Lately, however, my answer has been much more precise if not immediately enlightening. 

“Well, it only takes one.”

“What?” says the senior.

“It only takes one.”

“One more?”

“No. It only takes one.”

“I thought we were running six 800s.”

“You are.”

“But coach you said we only have to run one more”

“I said it only takes one.”

“It only takes one?”

“It only takes one.”

Before this scene becomes a cheap imitation of Abbot and Costello’s Who’s On First, I’ll explain.

This year, I’ve set a goal to make the boys’ varsity as a 45-year-old. I think LC’s boys’ team will again be a top-10 2A program so I’ve got work to do. My training to make the varsity began in July. It nearly ended there too.

I ran terrible in July. I run terrible nearly every day in July. At my worst I could not run 8-minute mile pace for 30 minutes. My neighbor and Western Hills coach Mike Schardein ran by house every day as he prepared for a fall marathon. His pace was always steady and strong. I’d run with him but he’d drop me like a share of facebook stock.

When I started training with LC’s team in August, I ran even worse. The boys’ varsity dropped me. The boys JV ditched me. I ran alone. A lot.

Two weeks ago, I found myself on a 50-minute trail run with the girls’ varsity. (I told them I’d been running all summer.) Their pace was steady and strong--certainty better than 8-minute miles. After 20 minutes I was still with the top-five. Then they threw surges at each other. “This isn’t the workout,” I thought. “And I’m going to get dropped.”

Thirty minutes later I stood at the Gatorade bucket drinking water. I felt tired but not terrible. I’d run with the team’s two best girls for 50 minutes. And I’d discovered “the secret.”

“It only took one run to find out that I’m not terrible, not yet anyway,” I thought. “It only takes one good run, one good workout, one good interval really to discover that you can be better than you imagined, that you can do this workout, and do it well. It only takes one run to find out that you run fast and no one can stop you.” 

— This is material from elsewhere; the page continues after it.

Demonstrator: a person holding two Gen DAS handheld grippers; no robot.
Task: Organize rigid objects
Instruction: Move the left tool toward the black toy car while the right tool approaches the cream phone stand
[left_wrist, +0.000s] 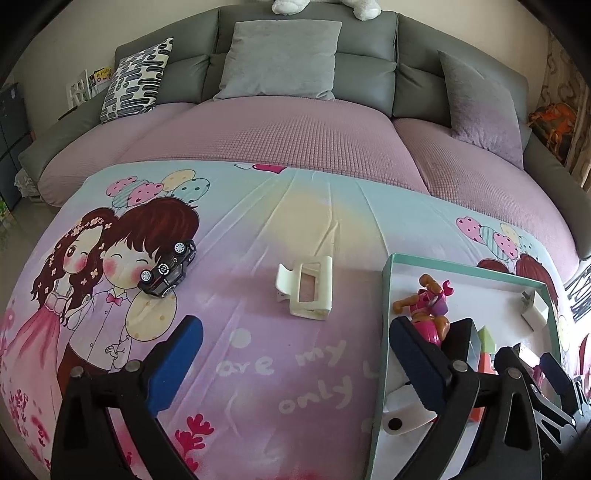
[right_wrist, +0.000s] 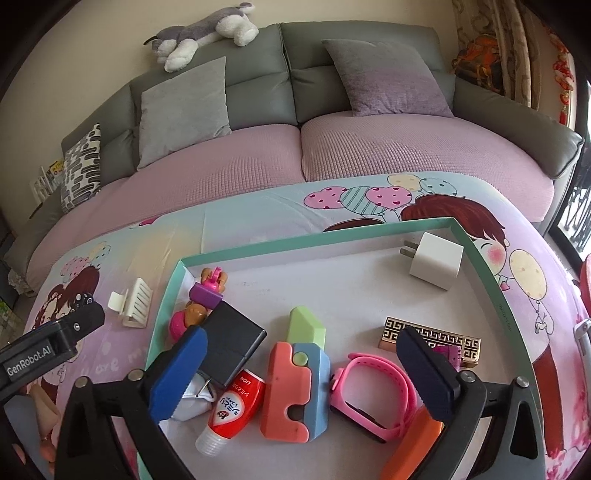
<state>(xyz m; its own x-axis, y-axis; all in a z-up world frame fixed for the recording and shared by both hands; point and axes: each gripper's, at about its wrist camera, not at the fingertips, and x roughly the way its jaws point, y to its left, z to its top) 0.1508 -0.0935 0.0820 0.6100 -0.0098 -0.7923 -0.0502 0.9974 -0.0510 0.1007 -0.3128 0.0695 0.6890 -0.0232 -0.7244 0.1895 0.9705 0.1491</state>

Of course, my revelation is not new, not even to me. I’d merely forgotten it because I’d neglected my own running for too long and become preoccupied with workouts and rankings as a coach desperate to win a State title. I’d forgotten that I found joy and wonder in running when as 5-foot-1, 101 pound eighth grader who rode the bench in basketball, baseball and soccer, won the first 1600-meter I’d ever run. I’d forgotten that as 5-foot-11, 140 pound teacher of tenth graders, I qualified for the Boston Marathon on course that brought doom to most runners. I’d forgotten that as coach I can only point the way but it my job to provide the opportunity for my runners to discover for themselves that the secret lies within them and them alone. I know this now and I won’t forget.

But back at the Gatorade bucket I had an idea.

“I’ve got to tell the team,” I thought.

The team, however, had already started on its cool-down on which they were planning a new ab workout.

“But surely,” I thought. “They’ll ask how many.”